Le infrastrutture si degradano: strade dissestate, ospedali mal equipaggiati, servizi pubblici inefficienti. A poche settimane dal voto, il governo tenta un’operazione di charme lanciando in fretta lavori stradali urbani e interurbani, spesso abbandonati da più di sette anni. Molti li considerano semplici manovre elettoralistiche senza alcuna visione di lungo periodo.

Un’opposizione in cerca di unità

Di fronte a un potere invecchiato ma saldamente radicato, l’opposizione fatica a trovare una strategia comune. Una piattaforma battezzata Union pour le Changement 2025 ha designato Issa Tchiroma Bakary, ex ministro, come candidato di coalizione. Una scelta sorprendente per molti, dato che l’uomo è stato a lungo percepito come vicino al regime. Ma Tchiroma ha accettato condizioni forti: un mandato limitato, un audit dello Stato e una conferenza nazionale per rifondare il paese.

Questa candidatura, tuttavia, non ha fatto l’unanimità. Il partito di Bello Bouba Maïgari ha preso le distanze, affermando di non essere stato consultato. Inoltre, alcuni attori denunciano minacce e intimidazioni da parte del potere, che ostacolano ogni tentativo di coalizione.

Kamto, l’aquila dalle ali spezzate

Maurice Kamto, arrivato secondo nel 2018 e vera figura dell’opposizione, è stato escluso dalla corsa dal Consiglio costituzionale. La sua squalifica ha creato un’onda d’urto. Carismatico e popolare, resta comunque un attore centrale. Diversi candidati ora cercano il suo sostegno, consapevoli che la sua indicazione potrebbe essere determinante. Kamto, da parte sua, sembra cercare il profilo capace di difendere i voti dei suoi elettori di fronte a un sistema elettorale giudicato opaco e asservito al presidente uscente.

Un paese in tensione contenuta

Nonostante la rabbia palpabile nelle case, non vengono organizzate manifestazioni di rilievo. La paura di una repressione brutale da parte delle forze di sicurezza scoraggia qualsiasi mobilitazione. Il ricordo degli arresti di massa del 2019, dopo le proteste contro i risultati della precedente presidenziale, è ancora vivo.

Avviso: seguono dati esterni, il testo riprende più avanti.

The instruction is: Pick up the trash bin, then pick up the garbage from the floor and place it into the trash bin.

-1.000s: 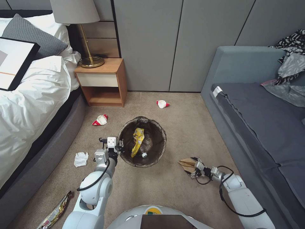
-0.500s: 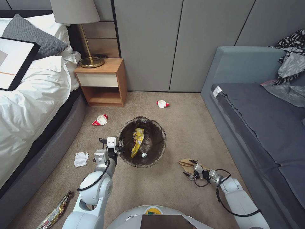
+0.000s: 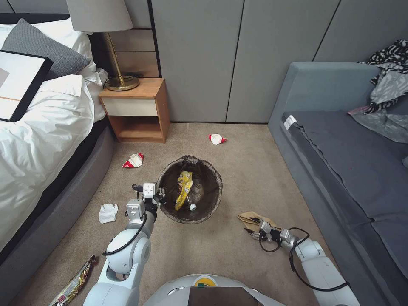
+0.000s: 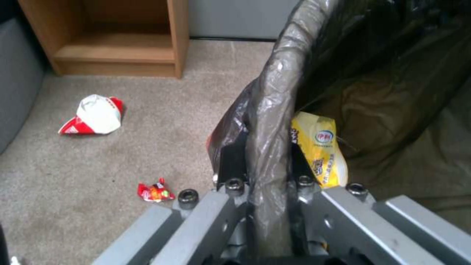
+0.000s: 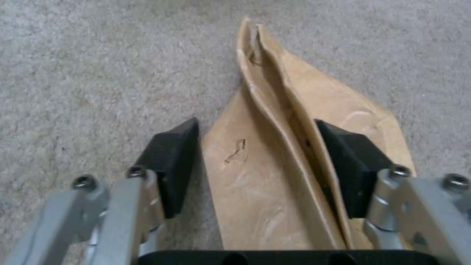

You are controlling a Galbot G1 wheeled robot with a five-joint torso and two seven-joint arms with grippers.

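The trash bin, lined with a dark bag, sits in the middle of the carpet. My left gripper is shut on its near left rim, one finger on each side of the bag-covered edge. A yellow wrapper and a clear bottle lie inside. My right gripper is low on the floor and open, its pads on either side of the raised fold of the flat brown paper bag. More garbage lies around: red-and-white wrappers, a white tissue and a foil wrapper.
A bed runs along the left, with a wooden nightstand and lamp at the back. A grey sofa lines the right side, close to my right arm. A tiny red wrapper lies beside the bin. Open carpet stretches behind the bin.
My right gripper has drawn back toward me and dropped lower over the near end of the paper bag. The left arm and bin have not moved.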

La popolazione esprime il desiderio di cambiamento nelle conversazioni private e sui social network, ma raramente in piazza. Lo scetticismo è forte: molti ritengono che la partita sia già chiusa.

Scenari possibili

Tre scenari si delineano in vista del voto:

  • La rielezione senza sorprese di Paul Biya, sostenuta da un apparato istituzionale solido ma contestata nella sua legittimità.
  • Un sussulto dell’opposizione attorno a un candidato unico, ipotesi ancora debole per mancanza di vera unità.
  • Una transizione, se si esercitassero pressioni nazionali e internazionali per garantire un voto libero – ipotesi per ora molto fragile.

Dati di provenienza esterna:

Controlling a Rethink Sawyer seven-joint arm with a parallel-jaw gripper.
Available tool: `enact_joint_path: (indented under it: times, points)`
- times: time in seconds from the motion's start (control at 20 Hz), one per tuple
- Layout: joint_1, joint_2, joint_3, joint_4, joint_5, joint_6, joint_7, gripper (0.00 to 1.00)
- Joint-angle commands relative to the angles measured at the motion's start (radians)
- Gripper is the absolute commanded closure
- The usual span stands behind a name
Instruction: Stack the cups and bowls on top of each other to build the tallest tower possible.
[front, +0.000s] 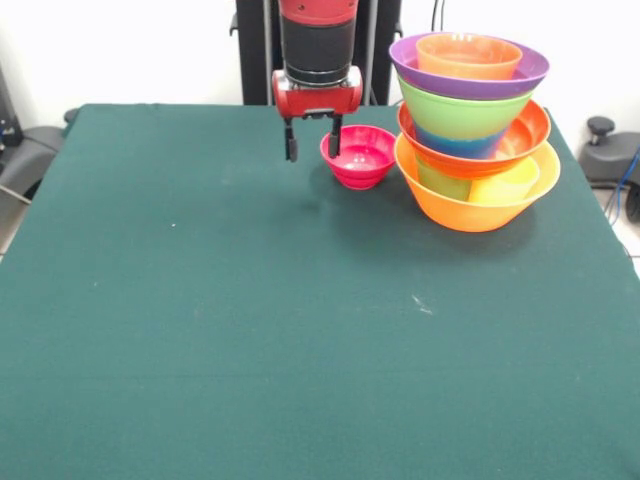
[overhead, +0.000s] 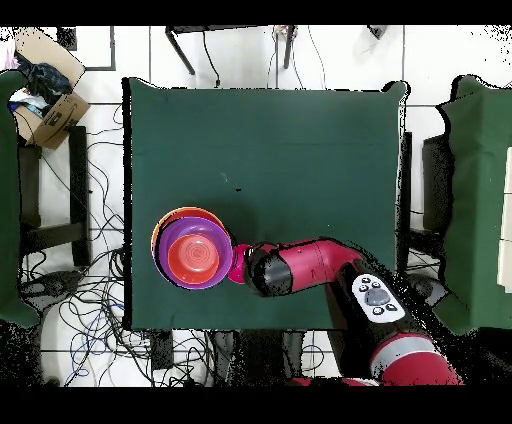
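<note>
the tower (front: 472, 130) is nearly whole: it stands toward the far right of the green table (front: 250, 340) in the front view, and almost every piece seems to be in it. only the small pink bowl (front: 358, 156) sits apart, upright on the cloth just beside the tower's base, so by my reckoning one piece is left to place.

from the bottom up, the big orange bowl (front: 478, 193) is the widest piece and holds a yellow cup (front: 508, 183) and a green cup (front: 442, 180), seen through its wall. above them rests the wide red-orange bowl (front: 520, 137), then the big lime green bowl (front: 466, 113) with something blue (front: 458, 143) showing low through it (likely the small blue bowl, though i cannot be sure). the purple bowl (front: 470, 80) sits on that, and the small orange bowl (front: 468, 56) is nested in it at the very top. a purple cup i cannot make out anywhere; it may be hidden inside.

the pink bowl looks empty.

the gripper (front: 312, 145) hangs just above the table beside the pink bowl, its two dark fingers spread and nothing between them; one finger is at or just over the bowl's near rim, and i cannot tell if it touches. from overhead the arm (overhead: 310, 268) covers most of that bowl, with the tower close beside it
</note>
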Motion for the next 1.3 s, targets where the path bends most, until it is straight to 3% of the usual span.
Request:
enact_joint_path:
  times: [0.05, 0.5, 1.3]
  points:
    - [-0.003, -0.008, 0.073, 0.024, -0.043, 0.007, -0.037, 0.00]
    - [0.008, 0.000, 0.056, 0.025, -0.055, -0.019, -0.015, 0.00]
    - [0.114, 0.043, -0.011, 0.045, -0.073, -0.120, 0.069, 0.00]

Una democrazia in respirazione artificiale

Il Camerun affronta questa presidenziale con fratture profonde: economiche, sociali, politiche. La mancanza di fiducia nelle istituzioni elettorali, la corruzione diffusa e il blocco del sistema minano la credibilità di un’elezione che dovrebbe rappresentare un momento di respiro democratico.

In assenza di un vero dibattito pubblico e di una mobilitazione cittadina, il futuro del paese sembra giocarsi nelle trattative tra élite: tra un presidente fantasma, un’opposizione divisa e un popolo stanco di attendere il cambiamento.